» EXERCISE OBJECTIVE
When you copy the material below, keep every line exact and leave each picture out.

--------------------------------------------------

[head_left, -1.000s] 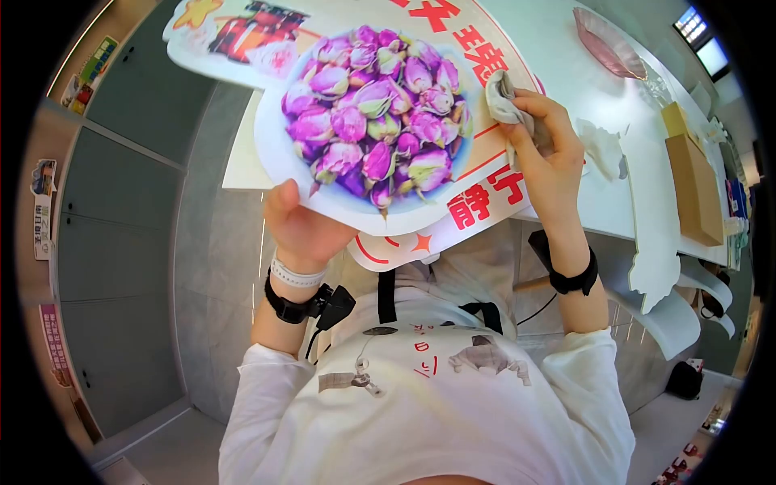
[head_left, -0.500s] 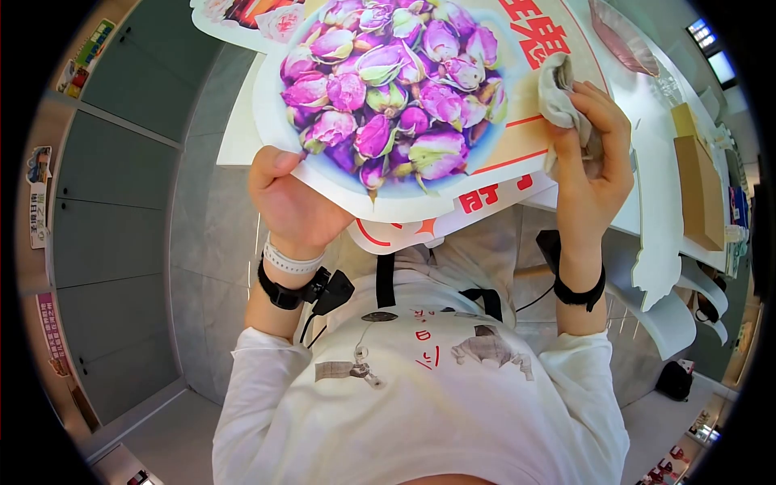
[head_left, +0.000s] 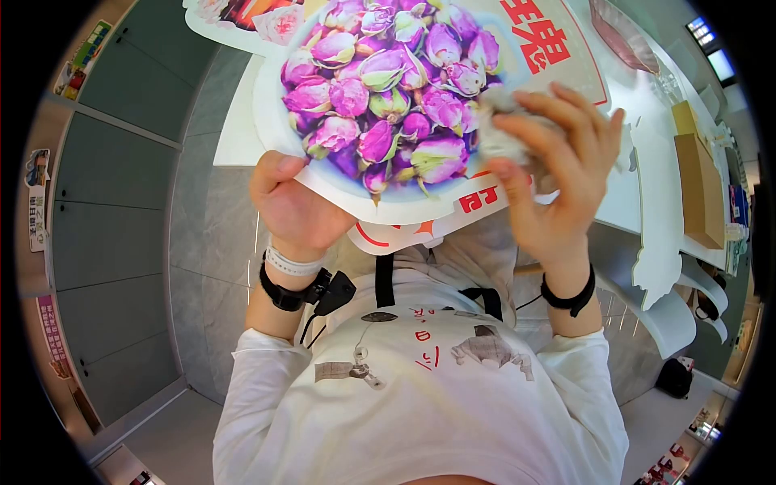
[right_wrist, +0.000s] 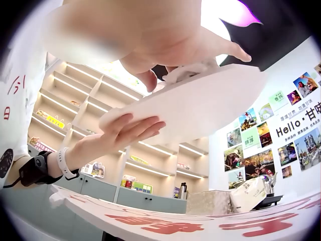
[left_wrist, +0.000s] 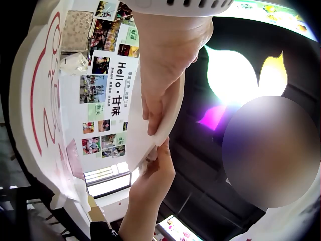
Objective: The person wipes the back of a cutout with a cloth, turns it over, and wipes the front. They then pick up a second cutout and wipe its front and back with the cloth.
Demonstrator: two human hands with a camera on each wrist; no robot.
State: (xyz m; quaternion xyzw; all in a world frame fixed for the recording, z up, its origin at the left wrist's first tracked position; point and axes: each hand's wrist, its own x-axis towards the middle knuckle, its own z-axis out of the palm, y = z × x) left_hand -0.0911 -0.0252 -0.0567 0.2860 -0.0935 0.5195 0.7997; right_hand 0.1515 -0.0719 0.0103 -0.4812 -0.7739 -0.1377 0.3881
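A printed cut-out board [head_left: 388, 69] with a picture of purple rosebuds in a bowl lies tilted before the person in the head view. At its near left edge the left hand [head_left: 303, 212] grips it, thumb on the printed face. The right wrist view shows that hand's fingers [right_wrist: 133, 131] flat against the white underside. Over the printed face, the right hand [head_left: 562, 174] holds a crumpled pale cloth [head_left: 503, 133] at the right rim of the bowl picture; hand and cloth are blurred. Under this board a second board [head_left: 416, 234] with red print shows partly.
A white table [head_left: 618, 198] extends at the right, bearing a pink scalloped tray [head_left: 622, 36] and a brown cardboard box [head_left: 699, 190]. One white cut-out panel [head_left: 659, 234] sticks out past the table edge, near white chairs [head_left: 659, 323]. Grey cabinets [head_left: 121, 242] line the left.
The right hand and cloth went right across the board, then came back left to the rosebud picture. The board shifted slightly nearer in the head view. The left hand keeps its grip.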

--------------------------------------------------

» SOLUTION FOR THIS PROBLEM
[head_left, -1.000s] 
[head_left, -0.500s] 
[head_left, +0.000s] 
[right_wrist, +0.000s] 
[left_wrist, +0.000s] 
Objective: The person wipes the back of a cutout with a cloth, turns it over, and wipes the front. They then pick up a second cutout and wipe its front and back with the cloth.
Demonstrator: two human hands with a camera on each wrist; no robot.
State: (xyz m; quaternion xyzw; all in a world frame fixed for the recording, z up, its origin at the left wrist's first tracked position; point and axes: each hand's wrist, its own x-axis towards the middle knuckle, its own z-axis out of the palm, y = z × x) left_hand -0.0911 -0.0252 -0.0567 0.2860 -0.0935 0.5195 0.7997; right_hand 0.1515 -0.0719 0.0103 -0.4812 -0.7739 -0.1377 0.3881
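A printed cut-out board [head_left: 388, 69] with a picture of purple rosebuds in a bowl lies tilted before the person in the head view. At its near left edge the left hand [head_left: 303, 212] grips it, thumb on the printed face. The right wrist view shows that hand's fingers [right_wrist: 133, 131] flat against the white underside. Over the printed face, the right hand [head_left: 562, 174] holds a crumpled pale cloth [head_left: 503, 133] at the right rim of the bowl picture; hand and cloth are blurred. Under this board a second board [head_left: 416, 234] with red print shows partly.
A white table [head_left: 618, 198] extends at the right, bearing a pink scalloped tray [head_left: 622, 36] and a brown cardboard box [head_left: 699, 190]. One white cut-out panel [head_left: 659, 234] sticks out past the table edge, near white chairs [head_left: 659, 323]. Grey cabinets [head_left: 121, 242] line the left.
The right hand and cloth went right across the board, then came back left to the rosebud picture. The board shifted slightly nearer in the head view. The left hand keeps its grip.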

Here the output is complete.